The only stroganoff recipe you’ll ever need, made with venison or beef! Ultra-creamy and rich sauce, rustic egg noodles, and tender meat come together in the most delicious way with this classic comfort food.

Venison Steak Stroganoff Recipe

5 from 105 votes
Recipe by Great Lakes Course: MainCuisine: Russian, FrenchDifficulty: Easy
Servings

4

servings
Prep time

15

minutes
Cooking time

45

minutes
Total time

1

hour 

Ingredients

  • 1 lb Venison backstrap (or beef steak of your choice)

  • 4 Tablespoons Butter

  • Olive oil

  • Kosher salt

  • Black pepper

  • 1 Yellow onion, halved and thinly sliced

  • 4 cloves Garlic, minced

  • 1/2 lb White mushrooms, sliced

  • Fresh chopped parsley

  • 4 Thyme sprigs

  • 1/4 cup Dry white wine

  • 1 cup Beef stock

  • 1 Tablespoon Tomato paste

  • 1 Tablespoon Beef paste

  • 1 Tablespoon All-purpose flour

  • 1/4 cup Heavy cream

  • 2 teaspoons Soy sauce (or Worcestershire sauce)

  • 2/3 cup Sour cream

  • 8 oz Wide egg noodles

Directions

  • Season all sides of steak with salt and pepper.
  • Melt 2 Tablespoons of butter and about 2 Tablespoons of olive oil in a large skillet.

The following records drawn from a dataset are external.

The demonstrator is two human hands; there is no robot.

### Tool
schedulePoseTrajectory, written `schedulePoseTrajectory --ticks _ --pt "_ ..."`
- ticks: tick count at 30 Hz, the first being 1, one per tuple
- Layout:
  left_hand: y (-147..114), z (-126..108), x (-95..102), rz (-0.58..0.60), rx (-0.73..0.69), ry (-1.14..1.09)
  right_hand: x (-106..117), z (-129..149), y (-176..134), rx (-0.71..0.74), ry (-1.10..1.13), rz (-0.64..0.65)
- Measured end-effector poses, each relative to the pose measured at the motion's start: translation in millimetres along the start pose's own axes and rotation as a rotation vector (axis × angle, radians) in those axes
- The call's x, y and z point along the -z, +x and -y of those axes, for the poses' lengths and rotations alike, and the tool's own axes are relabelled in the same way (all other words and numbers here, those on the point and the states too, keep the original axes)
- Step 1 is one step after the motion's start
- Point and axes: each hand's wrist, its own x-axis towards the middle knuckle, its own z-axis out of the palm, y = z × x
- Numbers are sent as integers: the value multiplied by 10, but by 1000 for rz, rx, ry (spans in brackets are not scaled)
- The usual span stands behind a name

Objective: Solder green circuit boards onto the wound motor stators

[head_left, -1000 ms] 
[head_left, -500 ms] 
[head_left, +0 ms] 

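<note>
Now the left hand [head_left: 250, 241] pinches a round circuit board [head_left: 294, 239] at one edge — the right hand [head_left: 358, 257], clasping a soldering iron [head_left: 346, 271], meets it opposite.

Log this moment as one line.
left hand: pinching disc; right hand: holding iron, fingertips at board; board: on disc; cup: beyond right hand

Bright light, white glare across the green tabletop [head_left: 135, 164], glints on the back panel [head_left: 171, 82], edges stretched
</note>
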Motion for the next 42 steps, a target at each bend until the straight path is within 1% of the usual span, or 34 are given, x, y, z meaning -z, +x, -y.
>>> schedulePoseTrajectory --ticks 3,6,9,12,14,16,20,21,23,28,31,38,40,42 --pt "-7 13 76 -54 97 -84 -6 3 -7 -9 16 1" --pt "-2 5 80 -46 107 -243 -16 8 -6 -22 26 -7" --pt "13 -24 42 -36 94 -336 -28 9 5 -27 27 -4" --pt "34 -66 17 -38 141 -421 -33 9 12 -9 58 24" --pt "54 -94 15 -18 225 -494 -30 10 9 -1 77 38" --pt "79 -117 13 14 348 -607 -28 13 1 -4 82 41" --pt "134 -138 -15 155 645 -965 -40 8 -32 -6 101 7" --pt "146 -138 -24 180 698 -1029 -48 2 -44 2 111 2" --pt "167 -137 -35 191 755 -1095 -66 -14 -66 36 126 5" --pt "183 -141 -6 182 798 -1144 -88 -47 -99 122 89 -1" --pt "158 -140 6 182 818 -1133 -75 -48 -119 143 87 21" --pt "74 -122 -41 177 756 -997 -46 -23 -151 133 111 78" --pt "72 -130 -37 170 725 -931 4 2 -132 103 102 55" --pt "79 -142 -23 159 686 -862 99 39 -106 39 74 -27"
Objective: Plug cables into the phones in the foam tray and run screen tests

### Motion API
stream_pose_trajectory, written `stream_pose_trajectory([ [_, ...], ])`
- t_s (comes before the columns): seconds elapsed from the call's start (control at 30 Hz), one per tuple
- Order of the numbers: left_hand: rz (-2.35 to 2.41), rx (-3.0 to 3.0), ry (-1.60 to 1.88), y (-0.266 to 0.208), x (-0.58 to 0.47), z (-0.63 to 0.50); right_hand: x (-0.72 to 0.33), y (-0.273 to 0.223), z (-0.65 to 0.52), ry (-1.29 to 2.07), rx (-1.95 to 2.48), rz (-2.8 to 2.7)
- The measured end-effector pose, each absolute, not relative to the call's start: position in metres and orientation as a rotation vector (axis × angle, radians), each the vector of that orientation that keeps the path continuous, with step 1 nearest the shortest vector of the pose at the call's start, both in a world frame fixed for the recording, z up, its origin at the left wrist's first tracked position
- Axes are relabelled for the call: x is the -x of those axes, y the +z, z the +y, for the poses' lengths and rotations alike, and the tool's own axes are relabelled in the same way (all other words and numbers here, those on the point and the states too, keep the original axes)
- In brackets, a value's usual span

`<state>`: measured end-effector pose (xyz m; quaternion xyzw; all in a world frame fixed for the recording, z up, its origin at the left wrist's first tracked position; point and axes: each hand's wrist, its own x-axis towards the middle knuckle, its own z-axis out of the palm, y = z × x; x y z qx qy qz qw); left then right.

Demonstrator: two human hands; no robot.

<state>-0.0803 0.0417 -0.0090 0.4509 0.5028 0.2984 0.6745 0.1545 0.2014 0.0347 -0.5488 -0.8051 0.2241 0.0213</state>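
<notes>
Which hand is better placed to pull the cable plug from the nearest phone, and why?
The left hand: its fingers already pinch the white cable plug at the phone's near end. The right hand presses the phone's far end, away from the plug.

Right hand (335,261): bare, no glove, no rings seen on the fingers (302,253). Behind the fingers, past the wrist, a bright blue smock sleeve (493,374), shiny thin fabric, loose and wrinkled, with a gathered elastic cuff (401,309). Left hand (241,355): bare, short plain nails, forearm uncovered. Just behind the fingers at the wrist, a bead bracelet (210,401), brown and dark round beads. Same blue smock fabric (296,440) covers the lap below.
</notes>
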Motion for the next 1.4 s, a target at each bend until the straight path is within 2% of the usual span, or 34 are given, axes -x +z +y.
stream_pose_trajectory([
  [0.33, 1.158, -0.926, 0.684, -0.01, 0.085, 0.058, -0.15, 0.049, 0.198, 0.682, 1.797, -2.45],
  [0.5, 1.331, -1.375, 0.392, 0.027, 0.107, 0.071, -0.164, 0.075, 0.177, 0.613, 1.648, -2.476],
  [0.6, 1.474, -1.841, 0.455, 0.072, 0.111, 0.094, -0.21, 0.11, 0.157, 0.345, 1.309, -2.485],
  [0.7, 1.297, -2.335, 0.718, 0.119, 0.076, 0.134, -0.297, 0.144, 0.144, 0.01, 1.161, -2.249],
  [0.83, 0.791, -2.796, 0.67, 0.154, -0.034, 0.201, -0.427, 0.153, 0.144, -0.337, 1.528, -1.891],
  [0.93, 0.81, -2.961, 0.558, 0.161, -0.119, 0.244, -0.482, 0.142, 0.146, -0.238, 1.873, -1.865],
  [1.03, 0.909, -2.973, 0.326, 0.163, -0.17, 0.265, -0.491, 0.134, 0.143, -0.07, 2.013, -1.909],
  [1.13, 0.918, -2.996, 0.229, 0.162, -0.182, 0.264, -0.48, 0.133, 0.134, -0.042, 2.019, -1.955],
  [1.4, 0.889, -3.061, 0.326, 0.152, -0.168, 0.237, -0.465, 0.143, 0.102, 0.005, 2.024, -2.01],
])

On high heat, sear all sides of the steak until nicely browned with a light crust. Remove meat from skillet and set aside.
  • Melt 2 more Tablespoons of butter in skillet, and add onions and mushrooms. Season with a pinch of salt and pepper. Saute until tender.
  • Add garlic and cook another minute.
  • Deglaze with white wine. On medium heat, cook until almost all wine is reduced.
  • Stir in tomato paste, beef paste, soy sauce, and flour. Then stir in the beef stock, followed by the heavy cream.
  • Add fresh thyme sprigs. Simmer for 10-15 minutes on low heat.
  • In a separate pot, get water boiling and cook egg noodles.
  • Slice steak with a sharp knife as thinly as possible, against the grain.
  • Remove and discard thyme sprigs from skillet. Stir in the sliced steak. Cook for 5 minutes.
  • Turn off heat, and stir in sour cream.
  • Strain egg noodles, and then stir into the stroganoff.
  • Serve. Garnish with fresh chopped parsley.